There's a door on the wall on the right-hand side just metres away. He has no option but to go for it.

Five paces and he's there.

It's not locked.

He shuts the door behind him. Quickly checks the phone again.

Still no signal.

The room is pale green, cobwebbed and bare. Three deep wooden shelves run around the walls. In years gone by it must have been a storage area of some kind. There's a small window but it's barred from the outside. He can see trees through the dirt.

Tom figures he's in an old storeroom, or laundry, maybe two floors up. A place for dumping dirty bedding and distributing new sheets and towels.

A glance beneath the bottom shelf confirms his suspicions.

A laundry hatch.

He doesn't know where it goes, or whether he'll be able to fit in it.

The cover is pinned with nails. Big ones.

He hunkers down beneath the shelf and tries to pull a corner off, then remembers the Swiss Army knife he took from the guard. The blade is sharp enough to whittle out wood around a nail head. The slide-out screwdriver strong enough to get a little leverage.

It's a struggle.

But he gets there. The nail in the top corner comes away. He forces two, three fingers behind and tugs.

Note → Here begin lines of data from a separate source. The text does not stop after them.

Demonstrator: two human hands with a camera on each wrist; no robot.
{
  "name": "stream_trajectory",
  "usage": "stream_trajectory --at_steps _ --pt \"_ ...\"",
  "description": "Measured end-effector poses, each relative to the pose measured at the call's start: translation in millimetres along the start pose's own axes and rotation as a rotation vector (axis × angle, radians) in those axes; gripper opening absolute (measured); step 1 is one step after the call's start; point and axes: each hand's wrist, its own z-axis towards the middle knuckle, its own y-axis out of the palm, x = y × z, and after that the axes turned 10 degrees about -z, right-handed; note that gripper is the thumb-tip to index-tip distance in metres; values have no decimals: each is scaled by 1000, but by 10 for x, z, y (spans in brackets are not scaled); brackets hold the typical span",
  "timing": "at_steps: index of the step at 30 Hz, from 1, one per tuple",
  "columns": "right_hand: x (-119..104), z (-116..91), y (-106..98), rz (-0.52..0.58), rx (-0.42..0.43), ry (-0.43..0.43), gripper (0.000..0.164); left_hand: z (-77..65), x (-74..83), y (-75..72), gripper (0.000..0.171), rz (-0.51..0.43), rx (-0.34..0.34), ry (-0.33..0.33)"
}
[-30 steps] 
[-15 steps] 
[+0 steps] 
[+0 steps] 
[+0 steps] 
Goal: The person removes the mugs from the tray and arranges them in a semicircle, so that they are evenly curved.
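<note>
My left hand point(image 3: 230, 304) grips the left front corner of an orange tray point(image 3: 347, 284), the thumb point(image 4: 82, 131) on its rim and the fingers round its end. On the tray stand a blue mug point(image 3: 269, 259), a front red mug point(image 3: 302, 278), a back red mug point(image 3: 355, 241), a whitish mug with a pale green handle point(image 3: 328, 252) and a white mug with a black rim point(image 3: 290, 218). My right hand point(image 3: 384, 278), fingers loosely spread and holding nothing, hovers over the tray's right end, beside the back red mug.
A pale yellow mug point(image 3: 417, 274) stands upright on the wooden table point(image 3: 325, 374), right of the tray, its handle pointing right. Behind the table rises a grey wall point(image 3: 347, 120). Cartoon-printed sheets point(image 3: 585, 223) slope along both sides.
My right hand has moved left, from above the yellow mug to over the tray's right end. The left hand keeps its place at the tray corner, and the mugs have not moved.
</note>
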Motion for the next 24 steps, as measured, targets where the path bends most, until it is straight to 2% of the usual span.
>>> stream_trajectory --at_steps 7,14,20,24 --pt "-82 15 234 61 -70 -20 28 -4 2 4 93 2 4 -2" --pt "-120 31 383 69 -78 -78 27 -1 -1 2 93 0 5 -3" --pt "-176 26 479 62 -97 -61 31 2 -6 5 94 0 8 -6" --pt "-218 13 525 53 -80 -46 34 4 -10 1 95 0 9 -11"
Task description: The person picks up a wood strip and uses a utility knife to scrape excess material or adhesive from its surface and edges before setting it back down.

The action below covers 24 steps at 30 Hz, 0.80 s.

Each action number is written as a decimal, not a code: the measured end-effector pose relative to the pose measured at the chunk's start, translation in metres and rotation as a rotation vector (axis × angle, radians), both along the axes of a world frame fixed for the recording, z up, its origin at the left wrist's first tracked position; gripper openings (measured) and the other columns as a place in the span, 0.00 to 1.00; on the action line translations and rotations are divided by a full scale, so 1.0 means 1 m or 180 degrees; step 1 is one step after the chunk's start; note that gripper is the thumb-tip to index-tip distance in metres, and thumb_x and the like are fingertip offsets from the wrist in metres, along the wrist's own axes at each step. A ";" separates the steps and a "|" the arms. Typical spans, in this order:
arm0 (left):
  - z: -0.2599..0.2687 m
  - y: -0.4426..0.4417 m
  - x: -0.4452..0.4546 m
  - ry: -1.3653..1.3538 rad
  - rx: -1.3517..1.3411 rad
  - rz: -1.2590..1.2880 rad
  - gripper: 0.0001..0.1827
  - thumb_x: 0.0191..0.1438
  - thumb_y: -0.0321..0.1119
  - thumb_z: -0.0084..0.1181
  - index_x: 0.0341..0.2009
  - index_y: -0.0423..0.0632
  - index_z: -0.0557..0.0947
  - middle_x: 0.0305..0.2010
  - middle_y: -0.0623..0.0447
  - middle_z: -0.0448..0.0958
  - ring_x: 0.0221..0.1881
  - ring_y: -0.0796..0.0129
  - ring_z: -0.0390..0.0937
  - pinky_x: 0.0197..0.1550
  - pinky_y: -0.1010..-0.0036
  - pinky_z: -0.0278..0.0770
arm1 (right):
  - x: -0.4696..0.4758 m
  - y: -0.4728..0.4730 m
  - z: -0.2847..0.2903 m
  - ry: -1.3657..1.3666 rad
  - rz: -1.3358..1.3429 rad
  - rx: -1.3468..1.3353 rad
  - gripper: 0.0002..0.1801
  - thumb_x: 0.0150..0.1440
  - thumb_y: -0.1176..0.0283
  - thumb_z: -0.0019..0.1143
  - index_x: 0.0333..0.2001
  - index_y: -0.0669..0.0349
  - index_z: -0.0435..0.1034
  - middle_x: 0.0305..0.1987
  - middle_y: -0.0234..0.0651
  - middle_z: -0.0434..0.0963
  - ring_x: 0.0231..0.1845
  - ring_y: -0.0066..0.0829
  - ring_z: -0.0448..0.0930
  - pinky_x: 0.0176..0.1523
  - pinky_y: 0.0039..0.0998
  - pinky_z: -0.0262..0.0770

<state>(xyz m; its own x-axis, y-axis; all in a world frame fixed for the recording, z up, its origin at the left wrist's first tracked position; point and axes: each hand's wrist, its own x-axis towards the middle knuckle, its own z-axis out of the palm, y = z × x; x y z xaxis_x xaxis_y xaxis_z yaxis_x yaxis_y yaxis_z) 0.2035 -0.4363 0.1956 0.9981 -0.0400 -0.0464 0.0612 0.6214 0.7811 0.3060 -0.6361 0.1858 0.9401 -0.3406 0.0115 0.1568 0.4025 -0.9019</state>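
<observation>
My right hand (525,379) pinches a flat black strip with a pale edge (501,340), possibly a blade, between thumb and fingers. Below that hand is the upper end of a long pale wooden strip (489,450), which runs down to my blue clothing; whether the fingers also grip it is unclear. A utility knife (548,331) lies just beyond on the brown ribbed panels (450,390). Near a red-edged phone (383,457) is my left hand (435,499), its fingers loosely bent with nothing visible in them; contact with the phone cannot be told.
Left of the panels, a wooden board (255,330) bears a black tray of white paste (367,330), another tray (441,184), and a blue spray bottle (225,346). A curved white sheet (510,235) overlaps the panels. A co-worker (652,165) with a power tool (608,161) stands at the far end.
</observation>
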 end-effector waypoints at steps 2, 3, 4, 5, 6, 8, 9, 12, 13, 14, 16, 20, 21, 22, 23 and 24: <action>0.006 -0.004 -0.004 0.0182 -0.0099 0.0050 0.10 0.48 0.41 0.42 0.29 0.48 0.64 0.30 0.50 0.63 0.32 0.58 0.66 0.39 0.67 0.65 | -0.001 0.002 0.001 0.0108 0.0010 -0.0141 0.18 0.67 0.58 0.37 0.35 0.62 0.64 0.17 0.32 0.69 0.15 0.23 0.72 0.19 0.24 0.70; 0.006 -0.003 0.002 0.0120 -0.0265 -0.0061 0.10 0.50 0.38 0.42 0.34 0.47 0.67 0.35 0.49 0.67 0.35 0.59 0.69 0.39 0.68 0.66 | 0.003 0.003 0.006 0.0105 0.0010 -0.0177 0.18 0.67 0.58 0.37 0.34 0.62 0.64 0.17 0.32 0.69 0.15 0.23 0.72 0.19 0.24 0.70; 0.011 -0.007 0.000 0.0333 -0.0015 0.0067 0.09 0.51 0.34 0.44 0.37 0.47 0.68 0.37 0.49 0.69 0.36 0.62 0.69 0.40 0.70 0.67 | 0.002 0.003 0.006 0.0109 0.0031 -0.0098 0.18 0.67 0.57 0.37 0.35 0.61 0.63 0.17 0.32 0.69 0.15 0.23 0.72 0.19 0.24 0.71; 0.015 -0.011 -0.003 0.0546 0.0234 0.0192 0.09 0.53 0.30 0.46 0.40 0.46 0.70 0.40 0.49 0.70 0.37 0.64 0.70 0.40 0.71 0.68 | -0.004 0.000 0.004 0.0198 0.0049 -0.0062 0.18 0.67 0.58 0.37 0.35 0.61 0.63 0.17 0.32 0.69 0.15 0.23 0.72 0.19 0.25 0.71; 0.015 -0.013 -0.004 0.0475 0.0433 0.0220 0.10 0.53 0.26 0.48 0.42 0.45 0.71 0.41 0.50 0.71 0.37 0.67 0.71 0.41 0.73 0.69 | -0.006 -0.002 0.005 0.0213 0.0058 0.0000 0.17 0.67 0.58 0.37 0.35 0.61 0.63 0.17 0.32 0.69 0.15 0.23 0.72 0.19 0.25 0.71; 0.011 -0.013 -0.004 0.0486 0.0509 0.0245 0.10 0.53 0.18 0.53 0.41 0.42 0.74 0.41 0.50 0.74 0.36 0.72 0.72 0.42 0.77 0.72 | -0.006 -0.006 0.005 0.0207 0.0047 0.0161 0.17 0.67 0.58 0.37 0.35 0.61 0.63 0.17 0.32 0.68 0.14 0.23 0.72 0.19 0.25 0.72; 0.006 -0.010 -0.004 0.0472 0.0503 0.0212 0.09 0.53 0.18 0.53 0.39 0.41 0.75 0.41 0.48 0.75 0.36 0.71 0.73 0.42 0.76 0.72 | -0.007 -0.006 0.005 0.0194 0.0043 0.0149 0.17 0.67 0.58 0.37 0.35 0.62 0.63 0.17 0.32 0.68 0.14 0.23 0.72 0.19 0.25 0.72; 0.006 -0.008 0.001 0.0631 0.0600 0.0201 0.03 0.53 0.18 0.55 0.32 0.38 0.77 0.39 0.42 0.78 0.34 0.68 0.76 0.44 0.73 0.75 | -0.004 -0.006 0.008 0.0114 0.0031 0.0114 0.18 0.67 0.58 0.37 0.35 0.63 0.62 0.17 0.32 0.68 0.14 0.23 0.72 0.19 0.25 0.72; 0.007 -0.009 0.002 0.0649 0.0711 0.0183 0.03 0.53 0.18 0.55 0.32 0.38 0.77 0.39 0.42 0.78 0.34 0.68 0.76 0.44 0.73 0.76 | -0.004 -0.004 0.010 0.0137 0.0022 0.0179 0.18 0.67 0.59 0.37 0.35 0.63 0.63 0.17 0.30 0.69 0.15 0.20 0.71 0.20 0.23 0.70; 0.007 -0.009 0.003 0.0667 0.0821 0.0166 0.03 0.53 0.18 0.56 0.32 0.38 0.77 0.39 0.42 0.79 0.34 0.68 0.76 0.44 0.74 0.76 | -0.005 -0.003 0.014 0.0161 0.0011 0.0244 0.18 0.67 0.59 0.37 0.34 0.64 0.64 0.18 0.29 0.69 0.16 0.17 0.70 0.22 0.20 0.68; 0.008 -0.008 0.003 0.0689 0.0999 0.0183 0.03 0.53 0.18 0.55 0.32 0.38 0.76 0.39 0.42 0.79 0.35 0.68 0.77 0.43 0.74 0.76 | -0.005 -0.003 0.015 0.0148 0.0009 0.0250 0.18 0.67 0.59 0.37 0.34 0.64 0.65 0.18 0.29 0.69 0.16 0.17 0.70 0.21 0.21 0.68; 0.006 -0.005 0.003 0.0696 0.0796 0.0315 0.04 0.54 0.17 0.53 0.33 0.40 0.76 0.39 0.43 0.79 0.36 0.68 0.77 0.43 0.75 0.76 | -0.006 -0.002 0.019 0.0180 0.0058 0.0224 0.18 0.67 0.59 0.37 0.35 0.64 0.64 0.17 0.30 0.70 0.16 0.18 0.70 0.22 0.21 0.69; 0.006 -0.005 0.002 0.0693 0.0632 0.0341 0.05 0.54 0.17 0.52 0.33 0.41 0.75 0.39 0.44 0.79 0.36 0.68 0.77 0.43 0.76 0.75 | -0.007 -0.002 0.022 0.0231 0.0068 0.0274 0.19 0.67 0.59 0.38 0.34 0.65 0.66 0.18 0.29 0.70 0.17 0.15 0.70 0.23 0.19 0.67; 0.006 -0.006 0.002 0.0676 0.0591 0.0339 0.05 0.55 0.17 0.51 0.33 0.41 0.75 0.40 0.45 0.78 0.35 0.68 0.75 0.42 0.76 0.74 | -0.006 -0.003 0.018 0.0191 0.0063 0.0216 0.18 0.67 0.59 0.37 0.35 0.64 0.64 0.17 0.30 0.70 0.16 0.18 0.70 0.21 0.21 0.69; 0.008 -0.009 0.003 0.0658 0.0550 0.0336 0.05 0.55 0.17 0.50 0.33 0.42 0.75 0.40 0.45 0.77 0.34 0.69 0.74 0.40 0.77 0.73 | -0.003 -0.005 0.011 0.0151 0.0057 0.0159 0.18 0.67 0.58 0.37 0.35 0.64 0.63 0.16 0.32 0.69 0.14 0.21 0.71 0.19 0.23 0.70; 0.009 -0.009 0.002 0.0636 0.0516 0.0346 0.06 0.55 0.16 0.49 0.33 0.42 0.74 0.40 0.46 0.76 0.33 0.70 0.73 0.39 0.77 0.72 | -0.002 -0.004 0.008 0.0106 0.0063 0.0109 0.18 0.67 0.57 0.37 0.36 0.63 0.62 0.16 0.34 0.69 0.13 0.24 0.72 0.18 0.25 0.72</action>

Slowly the plywood bends, then splits diagonally across the middle. Tom tosses the broken part and pulls on the pinned remains. Splinters stick into his skin. Jagged edges cut his flesh, but he keeps straining.

He falls backwards as it comes away.

Voices outside. The clunk of the iron gate. Footsteps.

A black hole faces him.

Unhesitatingly, Tom slips into it. Unaware of where it goes, or whether he's going to be able to get all the way through and reach the bottom.

The drop is not at all what he imagined.

It's sheer.

Deep.

Over in seconds.

What saves him from serious injury is that the laundry chute is as securely nailed at the bottom as it was at the top.

His six-foot-three-inch frame hits the board in total blackness. Jars both his ankles and knees but breaks his fall.

The backs of his thighs are ripped raw by the splintered wood as he tumbles out of the hole and drops three feet into a crunching heap on the ground.

Tom lies still for a second. Takes stock of the damage.

Everything hurts.

Nothing has escaped either the jolt of the surprise impact or the brutal scraping of the splintered and jagged wood.

He gets to his feet. Hobbles. Feels a burning in his right ankle. Twisted. Sprained. But not broken.

His eyesight is still blurred. Hazy, but better.

The room is big and open. Two windows. Both barred – just like the ones in the room where he'd been held.

At the far end – a door. Closed. Maybe locked. Maybe not.

He looks for the cellphone. It dropped from his hand when he fell through the chute. He hopes it's not broken.

He bends down and sees straight away -

– a signal!

He grabs it and hits Valentina's number.

Misdial!

He tries to clear it and start again.

The screen floods with a menu in Italian offering a camera, games, text messaging, calendar and a dozen other things that he doesn't want. He struggles to get back to just the dial function.

An internet browser pops up.

Internet on a damned phone!

He finally dials Valentina.

She answers within three rings.

'Pronto.' Her voice is cautious, no doubt because of the unrecognised number on her display.

'Valentina, it's Tom.'

'Tom?'

'I don't have long. I don't even know where I am. I've been drugged and held hostage.'

'Wait, Tom! Wait!' She looks across the office to Francesca. 'Get a trace on this call. Quick! It's from a cell. Get a GPS lock on it straight away.'

A noise outside the room makes him back into the corner.

Tom hears voices now. He knows they're closing in on him. He can't talk any longer.

He places the phone on the floor to free his hands, but leaves the call connected.

The door bursts open.

Two people rush in.

He recognises one of them straight away. The one pointing a gun straight at his head.